Мари с грустью покачала головой:
– Не надо было ему так надолго пропадать.
– Но неужели вы не понимаете, что у него была своя жизнь? И ведь он не… Я имею в виду, судя по состоянию земли, по тому, как здесь все постепенно приходило в упадок… Во всем виноват его отец, а Иннес ни при чем.
– Не надо ему было так надолго пропадать, – непреклонно повторила Мари.
– Да бросьте!

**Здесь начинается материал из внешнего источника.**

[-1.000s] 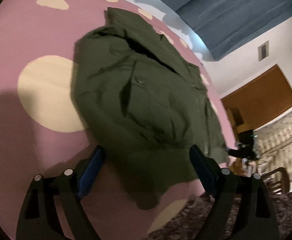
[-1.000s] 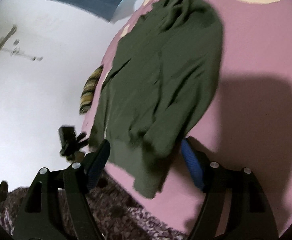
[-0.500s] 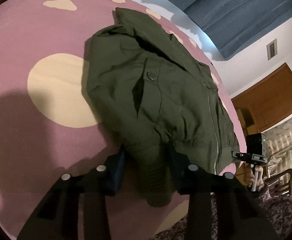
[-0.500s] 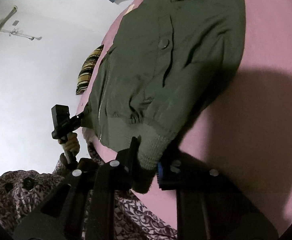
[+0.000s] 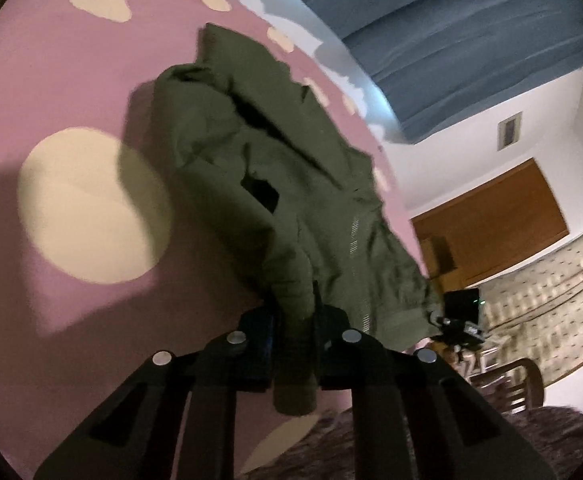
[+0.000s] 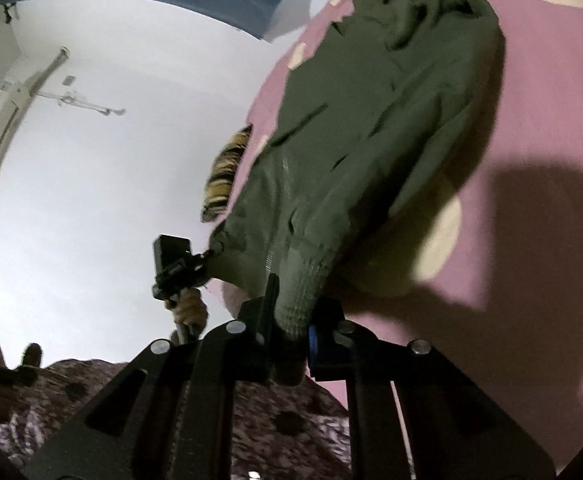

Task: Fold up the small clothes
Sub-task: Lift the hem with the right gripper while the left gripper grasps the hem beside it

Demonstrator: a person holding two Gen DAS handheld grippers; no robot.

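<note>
Jacket (image 5: 291, 184) lies on the bedspread (image 5: 51, 80); its near hem corners sit between the left gripper (image 5: 295, 336) and right gripper (image 6: 289, 320) jaws.

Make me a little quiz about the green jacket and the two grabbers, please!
1. True or false: the left hand-held gripper is shut on a ribbed cuff of the green jacket.
2. What does the right hand-held gripper pinch? A) a striped pillow B) the jacket's ribbed cuff C) nothing
3. Fill in: the jacket lies on a pink cover with cream ______ on it.

Key: 1 true; 2 B; 3 spots
</note>
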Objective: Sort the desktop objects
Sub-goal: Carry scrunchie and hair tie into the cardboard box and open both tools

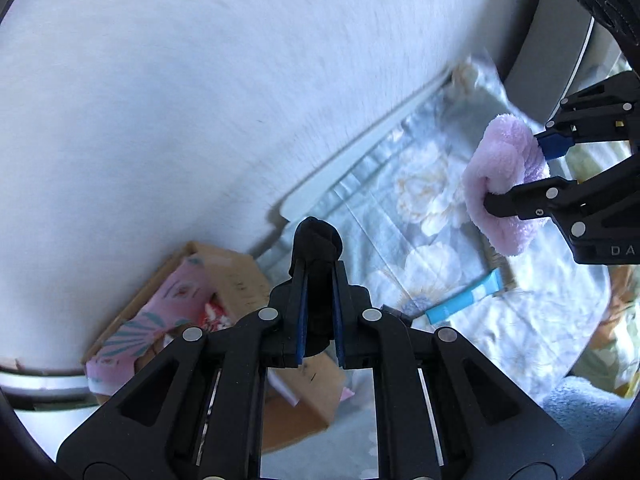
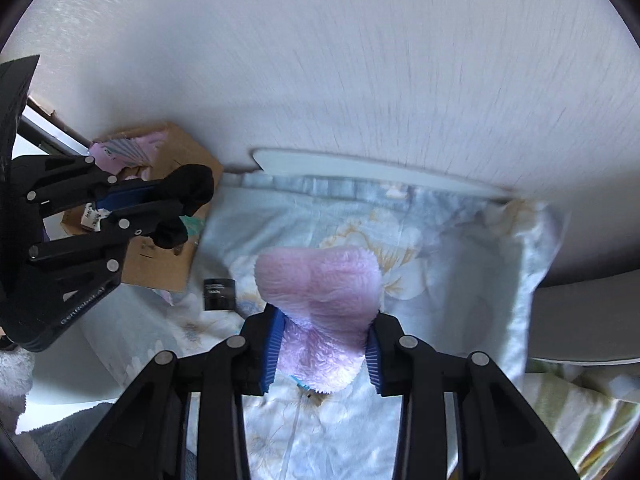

Он ни в чем не виноват! – Сообразив, что обвинения ни к чему хорошему не приведут, Эйнзли взяла себя в руки. – Сейчас он здесь, и я тоже, и самое главное: что будет дальше со Строун-Бридж?
– Многим из нас кажется, что у Строун-Бридж нет никакого будущего, – ответила Мари.
– Что вы имеете в виду?
– Хозяин, видимо, уже решил, что на замок не стоит тратить время.
– Он еще ничего не решил. Он не пробыл здесь и месяца.
– И, судя по всему, надолго он в наших краях не задержится. Он запретил официально встретить вас на причале, а о прощении ни словом не обмолвился! Конечно, замок сейчас не в том состоянии, чтобы в нем жить. Но это уж другой вопрос. Он хозяин, а поселился на ферме. Очевидно, он не собирается здесь оставаться. Уедет, как только сможет, и снова начнет строить мосты.